“You take small samples of the wet sediment, and you dry it at a low temperature, so all the water disappears, and you weigh it,” he said. “Then you put it in a high-temperature oven, so all the organic material burns off, and you weigh it again. That difference is the organic matter. You can then convert that to carbon.”
The team already had a pretty good idea about which years in history matched certain core depths. But they needed to be exact.
They first performed a lead-210 dating analysis, which traces time through the radioactive decay of lead isotopes. They were able to pinpoint sediment back to around the year 1860.
They then determined the age of older sediment from greater core depths through carbon-14 dating.
Miller, still teasing out the sediment, pointed to a smattering of small, delicate shells she found. Some had been fractured and crushed by natural processes such as storms, making them unfit candidates for carbon dating.
“We can pick out shells from the sediment cores and know when they lived,” Miller said. “The shells are like us as people. We're taking in radiocarbon from the atmosphere, into our bodies and into our bones. But when we die, that stops happening. And this radiocarbon decays into different products once organisms die, and we can figure out when they lived in the past.”

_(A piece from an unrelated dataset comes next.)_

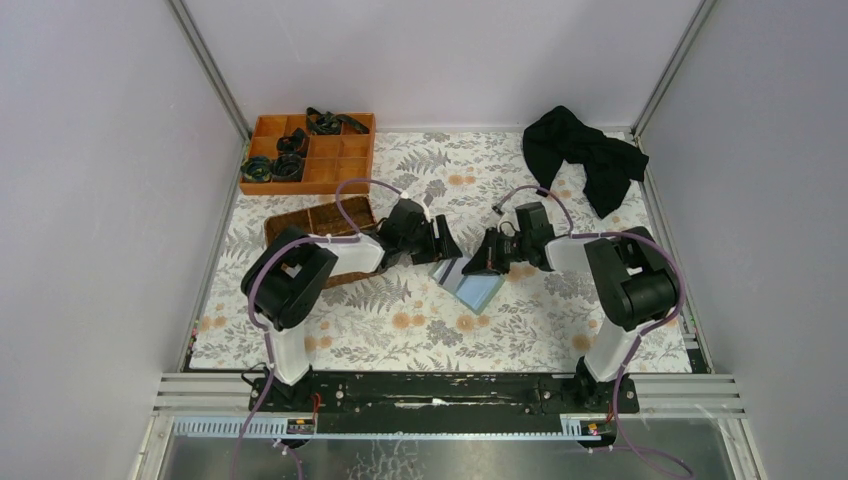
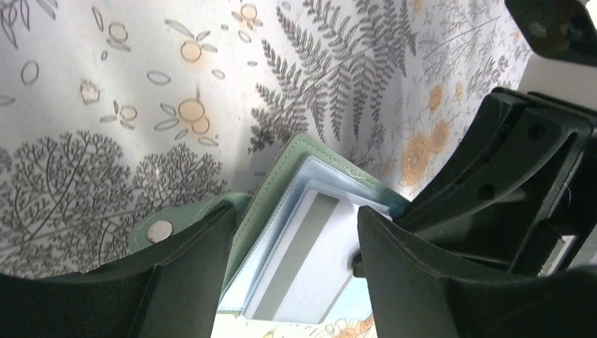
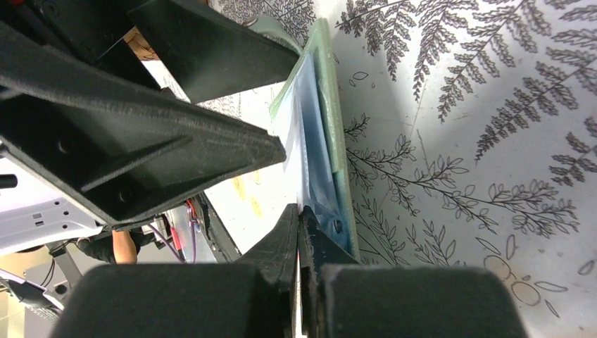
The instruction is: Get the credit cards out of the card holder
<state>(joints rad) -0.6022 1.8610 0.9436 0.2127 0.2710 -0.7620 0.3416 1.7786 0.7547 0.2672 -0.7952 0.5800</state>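
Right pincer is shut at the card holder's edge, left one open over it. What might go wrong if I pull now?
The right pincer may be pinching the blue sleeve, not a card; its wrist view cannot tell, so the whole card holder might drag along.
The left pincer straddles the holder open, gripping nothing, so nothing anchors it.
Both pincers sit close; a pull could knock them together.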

The final lab analysis was to determine that eelgrass remnants had indeed been captured in those immediate decades before the almost 70-year band of dormancy where the carbon was found trapped.
“Given that the organic matter content is higher in the century-old sediment layers than in the top layers with modern seagrass, I think it is safe to say that close to 100% of carbon captured a long time ago has been preserved in the sediment,” Berg said.

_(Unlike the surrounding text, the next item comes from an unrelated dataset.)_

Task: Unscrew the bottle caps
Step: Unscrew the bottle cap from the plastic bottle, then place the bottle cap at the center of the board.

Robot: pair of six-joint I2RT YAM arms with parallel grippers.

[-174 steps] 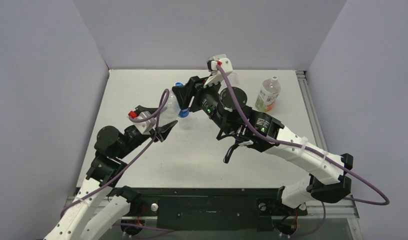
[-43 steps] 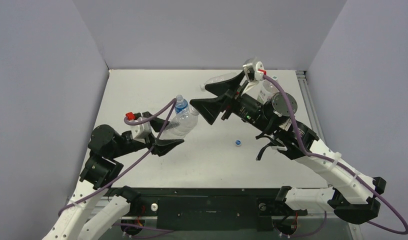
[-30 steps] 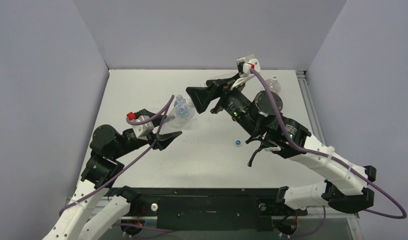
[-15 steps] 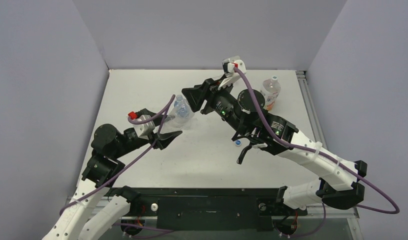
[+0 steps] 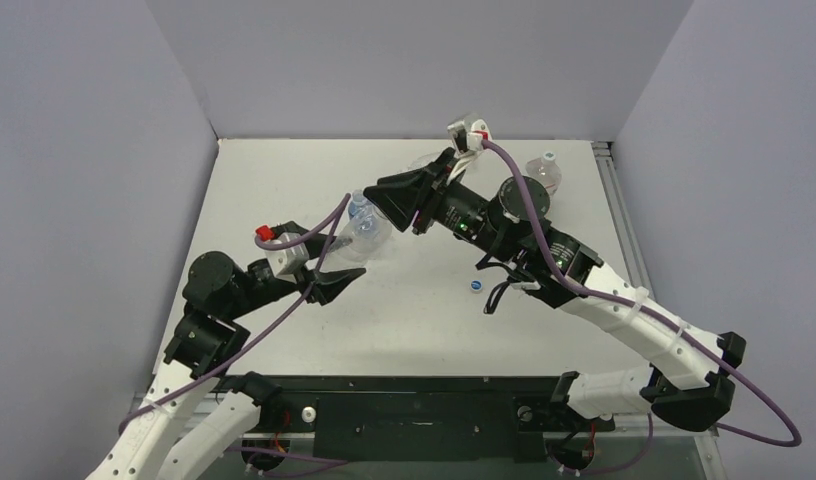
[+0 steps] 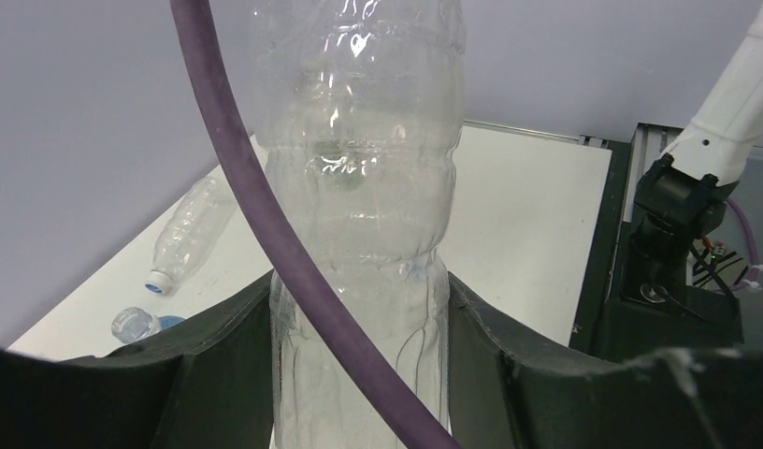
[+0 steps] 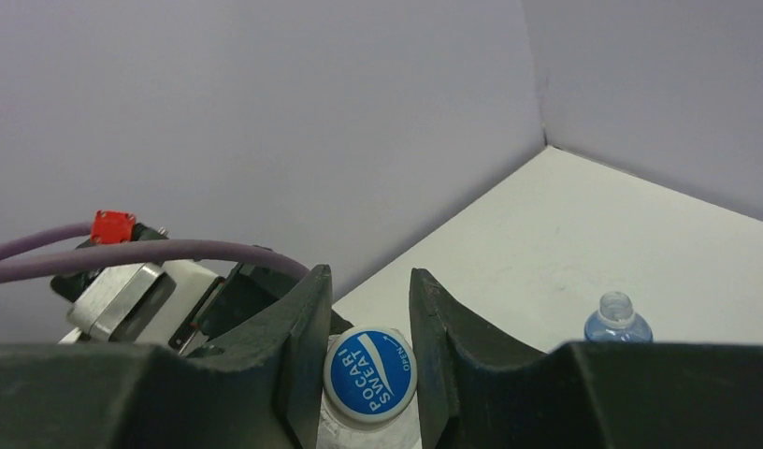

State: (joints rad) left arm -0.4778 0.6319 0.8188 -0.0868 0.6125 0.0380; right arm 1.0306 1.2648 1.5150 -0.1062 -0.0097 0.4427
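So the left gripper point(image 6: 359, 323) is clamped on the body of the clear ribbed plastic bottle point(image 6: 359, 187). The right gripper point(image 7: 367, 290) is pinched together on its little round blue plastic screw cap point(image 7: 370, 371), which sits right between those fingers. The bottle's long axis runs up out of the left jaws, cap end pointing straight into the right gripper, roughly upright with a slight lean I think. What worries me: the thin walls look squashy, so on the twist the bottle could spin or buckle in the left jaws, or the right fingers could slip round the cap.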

In all, the researchers were eyeing a key span of 1,000 years.
So, blue carbon trapping is not only effective, but robust, even in the face of changes to the natural environment. That may be important as the world seeks resilient solutions to the climate dilemma.

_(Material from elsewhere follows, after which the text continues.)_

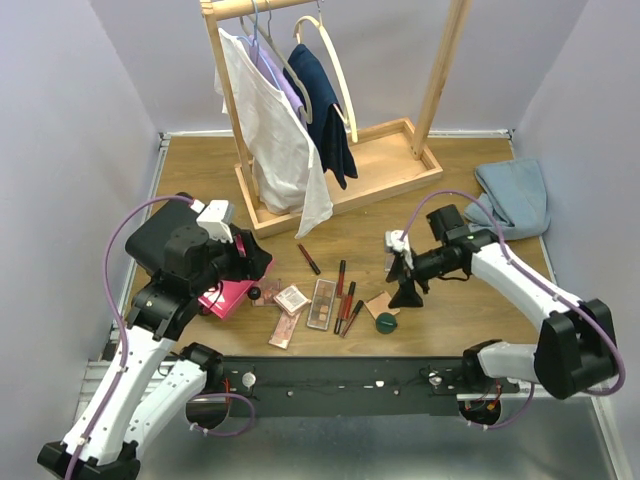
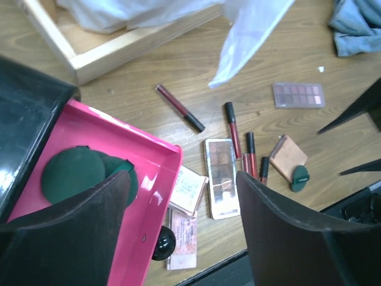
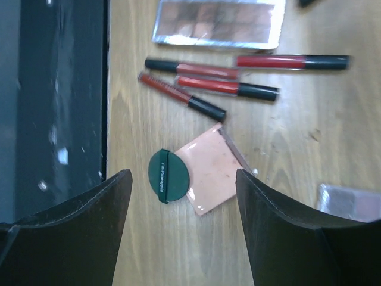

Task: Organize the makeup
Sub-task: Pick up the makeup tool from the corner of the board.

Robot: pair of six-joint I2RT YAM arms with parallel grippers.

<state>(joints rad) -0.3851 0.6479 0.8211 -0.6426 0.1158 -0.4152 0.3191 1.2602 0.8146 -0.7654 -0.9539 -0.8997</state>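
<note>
My left gripper (image 1: 248,264) (image 2: 184,229) is open and holds nothing. It hangs over the front corner of the pink drawer (image 2: 156,179) (image 1: 226,298), where two dark-green discs (image 2: 71,173) lie. On the wood lie eyeshadow palettes (image 2: 221,176) (image 1: 322,303), a square compact (image 2: 187,189) and slim red tubes (image 1: 344,295) (image 3: 226,86). My right gripper (image 1: 405,290) (image 3: 183,187) stands open above a peach compact (image 3: 215,176) (image 1: 381,303). A dark-green disc (image 3: 169,176) (image 1: 386,322) overlaps that compact's edge, and nothing sits between the fingers.
The black case (image 2: 27,107) holds the pulled-out drawer, whose black knob (image 2: 162,243) is near a pink palette (image 2: 183,235). Another palette (image 2: 299,94) lies apart. A clothes rack on a wooden base (image 1: 330,185) stands behind. A blue cloth (image 1: 515,195) is at the back right.
</note>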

“It’s a win on many fronts,” said environmental scientist Karen McGlathery, the Sherrell J. Aston Professor at UVA and an expert in shallow coastal systems, who contributed to the research.
Additional contributors included postdoctoral researcher Marion McKenzie, and UVA graduate and undergraduate students Renee Hebert, Luke Groff, Charlotte Wiman, Mackenzie Fiss, Sophia Kuzminski, Tahi Wiggins, Santiago Munevar Garcia and Ziwen Guo. Northeastern University professors Samuel Munoz and Aron Stubbins also collaborated.
“Seagrass meadows provide so many benefits beyond blue carbon, like promoting fisheries and improving water quality,” McGlathery said. “We are now working on putting a market value on those benefits as well. That will give us the whole picture of why seagrass conservation and restoration are important.”